Why Training a Neural Network Is Hard

Or, Why Stochastic Gradient Descent Is Used to Train Neural Networks.

Fitting a neural network involves using a training dataset to update the model weights to create a good mapping of inputs to outputs.

This training process is solved using an optimization algorithm that searches through a space of possible values for the neural network model weights for a set of weights that results in good performance on the training dataset.

In this post, you will discover the challenge of training a neural network framed as an optimization problem.

After reading this post, you will know:

  • Training a neural network involves using an optimization algorithm to find a set of weights to best map inputs to outputs.
  • The problem is hard, not least because the error surface is non-convex and contains local minima, flat spots, and is highly multidimensional.
  • The stochastic gradient descent algorithm is the best general algorithm to address this challenging problem.

Let’s get started.

Why Training a Neural Network Is Hard
Photo by Loren Kerns, some rights reserved.

Overview

This tutorial is divided into four parts; they are:

  1. Learning as Optimization
  2. Challenging Optimization
  3. Features of the Error Surface
  4. Implications for Training

Learning as Optimization

Deep learning neural network models learn to map inputs to outputs given a training dataset of examples.

The training process involves finding a set of weights in the network that proves to be good, or good enough, at solving the specific problem.

This training process is iterative, meaning that it progresses step by step with small updates to the model weights each iteration and, in turn, a change in the performance of the model each iteration.

The iterative training process of neural networks solves an optimization problem that finds for parameters (model weights) that result in a minimum error or loss when evaluating the examples in the training dataset.

Optimization is a directed search procedure and the optimization problem that we wish to solve when training a neural network model is very challenging.

This raises the question as to what exactly is so challenging about this optimization problem?

Challenging Optimization

Training deep learning neural networks is very challenging.

The best general algorithm known for solving this problem is stochastic gradient descent, where model weights are updated each iteration using the backpropagation of error algorithm.

Optimization in general is an extremely difficult task. […] When training neural networks, we must confront the general non-convex case.

— Page 282, Deep Learning, 2016.

An optimization process can be understood conceptually as a search through a landscape for a candidate solution that is sufficiently satisfactory.

A point on the landscape is a specific set of weights for the model, and the elevation of that point is an evaluation of the set of weights, where valleys represent good models with small values of loss.

This is a common conceptualization of optimization problems and the landscape is referred to as an “error surface.”

In general, E(w) [the error function of the weights] is a multidimensional function and impossible to visualize.

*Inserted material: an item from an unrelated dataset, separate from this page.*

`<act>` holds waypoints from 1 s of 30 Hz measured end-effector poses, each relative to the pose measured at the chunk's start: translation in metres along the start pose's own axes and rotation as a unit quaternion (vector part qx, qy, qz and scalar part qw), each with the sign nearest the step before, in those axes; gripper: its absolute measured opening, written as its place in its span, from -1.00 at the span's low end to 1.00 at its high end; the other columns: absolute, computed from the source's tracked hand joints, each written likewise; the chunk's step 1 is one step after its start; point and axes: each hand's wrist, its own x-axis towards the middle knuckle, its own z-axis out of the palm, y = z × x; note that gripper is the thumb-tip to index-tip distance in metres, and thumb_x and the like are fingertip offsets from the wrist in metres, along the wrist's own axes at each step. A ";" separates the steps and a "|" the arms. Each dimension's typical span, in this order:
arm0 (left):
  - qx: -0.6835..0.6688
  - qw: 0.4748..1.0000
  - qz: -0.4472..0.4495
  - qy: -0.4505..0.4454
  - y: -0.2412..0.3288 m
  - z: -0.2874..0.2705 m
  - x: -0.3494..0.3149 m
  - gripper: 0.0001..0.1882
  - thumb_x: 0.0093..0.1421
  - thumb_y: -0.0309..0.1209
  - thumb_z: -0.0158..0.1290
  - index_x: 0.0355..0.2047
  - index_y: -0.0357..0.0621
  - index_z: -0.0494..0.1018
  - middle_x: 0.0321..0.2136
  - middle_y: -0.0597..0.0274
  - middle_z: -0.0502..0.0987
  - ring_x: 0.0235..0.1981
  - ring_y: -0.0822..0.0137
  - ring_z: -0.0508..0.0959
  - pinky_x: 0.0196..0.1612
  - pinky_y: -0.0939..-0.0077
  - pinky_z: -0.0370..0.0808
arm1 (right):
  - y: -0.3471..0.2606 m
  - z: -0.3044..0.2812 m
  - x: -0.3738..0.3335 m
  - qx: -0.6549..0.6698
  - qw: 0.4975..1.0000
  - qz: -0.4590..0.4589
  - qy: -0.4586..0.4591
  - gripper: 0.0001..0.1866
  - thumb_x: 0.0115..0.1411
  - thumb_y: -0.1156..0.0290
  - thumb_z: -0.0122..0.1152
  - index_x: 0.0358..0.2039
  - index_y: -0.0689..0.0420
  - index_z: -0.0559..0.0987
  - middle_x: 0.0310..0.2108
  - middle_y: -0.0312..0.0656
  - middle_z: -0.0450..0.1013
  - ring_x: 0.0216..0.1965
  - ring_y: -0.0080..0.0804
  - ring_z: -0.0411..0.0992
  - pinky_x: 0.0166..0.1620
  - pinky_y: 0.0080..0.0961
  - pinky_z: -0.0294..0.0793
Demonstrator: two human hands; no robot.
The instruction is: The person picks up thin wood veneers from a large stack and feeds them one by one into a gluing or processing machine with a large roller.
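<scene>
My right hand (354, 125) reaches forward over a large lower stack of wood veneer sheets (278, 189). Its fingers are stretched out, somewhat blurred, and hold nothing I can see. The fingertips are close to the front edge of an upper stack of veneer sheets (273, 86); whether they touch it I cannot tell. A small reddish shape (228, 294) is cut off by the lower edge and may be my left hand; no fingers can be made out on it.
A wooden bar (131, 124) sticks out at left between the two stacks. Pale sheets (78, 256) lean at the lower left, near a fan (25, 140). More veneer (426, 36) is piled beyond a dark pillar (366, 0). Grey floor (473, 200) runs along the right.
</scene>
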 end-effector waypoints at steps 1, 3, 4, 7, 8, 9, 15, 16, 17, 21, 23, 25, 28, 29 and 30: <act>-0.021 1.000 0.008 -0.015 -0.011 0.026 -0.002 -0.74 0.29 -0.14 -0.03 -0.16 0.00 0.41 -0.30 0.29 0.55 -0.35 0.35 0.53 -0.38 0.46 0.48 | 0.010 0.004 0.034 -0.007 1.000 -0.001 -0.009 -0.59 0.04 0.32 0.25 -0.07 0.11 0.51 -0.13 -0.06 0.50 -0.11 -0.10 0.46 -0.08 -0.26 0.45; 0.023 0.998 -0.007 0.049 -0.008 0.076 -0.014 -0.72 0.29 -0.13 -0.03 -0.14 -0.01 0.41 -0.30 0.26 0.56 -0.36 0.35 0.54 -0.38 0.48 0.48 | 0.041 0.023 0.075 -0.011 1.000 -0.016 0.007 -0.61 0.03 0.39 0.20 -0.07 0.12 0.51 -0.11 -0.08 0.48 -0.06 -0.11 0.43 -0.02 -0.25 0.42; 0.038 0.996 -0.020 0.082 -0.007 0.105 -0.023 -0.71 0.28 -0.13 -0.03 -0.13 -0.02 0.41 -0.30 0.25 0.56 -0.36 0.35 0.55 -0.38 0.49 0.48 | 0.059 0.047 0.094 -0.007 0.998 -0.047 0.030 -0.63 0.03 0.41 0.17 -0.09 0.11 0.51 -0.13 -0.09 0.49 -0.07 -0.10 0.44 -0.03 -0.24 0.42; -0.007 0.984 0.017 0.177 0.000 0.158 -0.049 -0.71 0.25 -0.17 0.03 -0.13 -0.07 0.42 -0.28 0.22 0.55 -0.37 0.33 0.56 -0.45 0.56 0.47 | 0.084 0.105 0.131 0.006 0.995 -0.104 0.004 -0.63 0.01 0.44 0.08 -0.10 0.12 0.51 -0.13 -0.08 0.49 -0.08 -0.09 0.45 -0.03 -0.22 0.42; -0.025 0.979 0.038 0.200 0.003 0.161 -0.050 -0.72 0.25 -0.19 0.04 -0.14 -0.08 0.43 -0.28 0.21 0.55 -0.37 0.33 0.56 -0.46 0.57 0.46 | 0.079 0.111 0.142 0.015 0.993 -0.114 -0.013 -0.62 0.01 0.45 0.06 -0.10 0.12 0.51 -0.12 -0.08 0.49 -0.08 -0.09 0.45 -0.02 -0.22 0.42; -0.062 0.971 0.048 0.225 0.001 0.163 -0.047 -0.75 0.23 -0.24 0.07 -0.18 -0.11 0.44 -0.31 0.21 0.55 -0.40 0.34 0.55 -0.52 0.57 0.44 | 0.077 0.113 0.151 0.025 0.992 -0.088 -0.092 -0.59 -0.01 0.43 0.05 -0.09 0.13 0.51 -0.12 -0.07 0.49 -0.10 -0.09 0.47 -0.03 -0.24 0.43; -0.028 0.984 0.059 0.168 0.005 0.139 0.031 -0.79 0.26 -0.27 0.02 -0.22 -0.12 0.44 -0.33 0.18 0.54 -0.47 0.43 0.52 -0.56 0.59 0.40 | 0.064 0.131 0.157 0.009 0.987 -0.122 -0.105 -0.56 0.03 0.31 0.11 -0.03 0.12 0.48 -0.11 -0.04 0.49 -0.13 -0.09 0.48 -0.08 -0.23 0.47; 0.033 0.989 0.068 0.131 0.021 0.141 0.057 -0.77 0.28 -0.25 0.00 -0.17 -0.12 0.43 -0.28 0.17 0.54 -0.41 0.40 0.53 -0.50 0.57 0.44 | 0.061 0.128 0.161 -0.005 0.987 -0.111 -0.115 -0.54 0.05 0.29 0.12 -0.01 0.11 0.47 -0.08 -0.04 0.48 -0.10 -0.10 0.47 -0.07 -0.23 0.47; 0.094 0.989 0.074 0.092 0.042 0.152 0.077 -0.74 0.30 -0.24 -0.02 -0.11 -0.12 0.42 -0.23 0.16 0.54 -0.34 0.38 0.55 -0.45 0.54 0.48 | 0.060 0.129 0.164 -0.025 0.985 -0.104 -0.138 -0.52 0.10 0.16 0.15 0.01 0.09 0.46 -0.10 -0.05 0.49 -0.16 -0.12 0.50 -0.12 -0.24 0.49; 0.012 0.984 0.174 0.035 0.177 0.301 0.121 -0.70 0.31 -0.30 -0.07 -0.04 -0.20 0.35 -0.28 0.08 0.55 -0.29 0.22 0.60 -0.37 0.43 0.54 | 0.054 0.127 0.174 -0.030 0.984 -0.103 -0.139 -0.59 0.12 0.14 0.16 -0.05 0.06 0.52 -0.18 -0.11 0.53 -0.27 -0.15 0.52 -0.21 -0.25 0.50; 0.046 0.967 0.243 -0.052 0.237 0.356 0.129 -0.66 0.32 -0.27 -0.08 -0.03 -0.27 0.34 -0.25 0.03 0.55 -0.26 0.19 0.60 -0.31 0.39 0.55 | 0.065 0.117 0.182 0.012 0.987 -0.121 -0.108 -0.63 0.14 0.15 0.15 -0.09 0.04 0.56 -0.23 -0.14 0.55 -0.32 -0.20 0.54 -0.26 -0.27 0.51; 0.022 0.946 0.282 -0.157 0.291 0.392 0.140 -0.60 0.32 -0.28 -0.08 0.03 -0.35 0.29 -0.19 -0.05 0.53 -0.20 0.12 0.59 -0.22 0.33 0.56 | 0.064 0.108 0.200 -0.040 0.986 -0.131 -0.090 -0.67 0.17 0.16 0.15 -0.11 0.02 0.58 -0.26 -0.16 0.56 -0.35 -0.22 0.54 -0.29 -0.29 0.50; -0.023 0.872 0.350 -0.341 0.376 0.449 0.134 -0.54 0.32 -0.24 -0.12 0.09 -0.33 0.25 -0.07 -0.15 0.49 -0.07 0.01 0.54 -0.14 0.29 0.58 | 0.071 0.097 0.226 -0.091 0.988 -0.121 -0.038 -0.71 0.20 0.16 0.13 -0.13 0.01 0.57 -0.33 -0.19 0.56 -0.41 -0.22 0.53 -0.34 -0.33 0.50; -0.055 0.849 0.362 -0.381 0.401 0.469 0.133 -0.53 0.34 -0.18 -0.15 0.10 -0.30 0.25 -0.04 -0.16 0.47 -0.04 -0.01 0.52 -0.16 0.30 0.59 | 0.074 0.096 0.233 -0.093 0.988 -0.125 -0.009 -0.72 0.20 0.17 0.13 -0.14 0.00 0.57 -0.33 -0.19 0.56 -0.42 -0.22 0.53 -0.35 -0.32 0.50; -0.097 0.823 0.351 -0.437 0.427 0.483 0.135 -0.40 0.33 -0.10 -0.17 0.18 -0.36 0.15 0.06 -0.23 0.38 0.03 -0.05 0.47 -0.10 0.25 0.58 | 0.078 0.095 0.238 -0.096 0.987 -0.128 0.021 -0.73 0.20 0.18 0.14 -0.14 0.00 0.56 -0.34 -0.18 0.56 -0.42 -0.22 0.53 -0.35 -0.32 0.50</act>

If it could be plotted as a function of w [the weights], however, E [the error function] might look like a landscape with hills and valleys …

— Page 113, Neural Smithing: Supervised Learning in Feedforward Artificial Neural Networks, 1999.

The optimization algorithm iteratively steps across this landscape, updating the weights and seeking out good or low elevation areas.

For simple optimization problems, the shape of the landscape is a big bowl and finding the bottom is easy, so easy that very efficient algorithms can be designed to find the best solution.

These types of optimization problems are referred to mathematically as convex.

Example of a Convex Error Surface

Example of a Convex Error Surface

The error surface we wish to navigate when optimizing the weights of a neural network is not a bowl shape. It is a landscape with many hills and valleys.

These type of optimization problems are referred to mathematically as non-convex.

Example of a Non-Convex Error Surface

Example of a Non-Convex Error Surface

In fact, there does not exist an algorithm to solve the problem of finding an optimal set of weights for a neural network in polynomial time. Mathematically, the optimization problem solved by training a neural network is referred to as NP-complete (e.g. they are very hard to solve).

We prove this problem NP-complete and thus demonstrate that learning in neural networks has no efficient general solution.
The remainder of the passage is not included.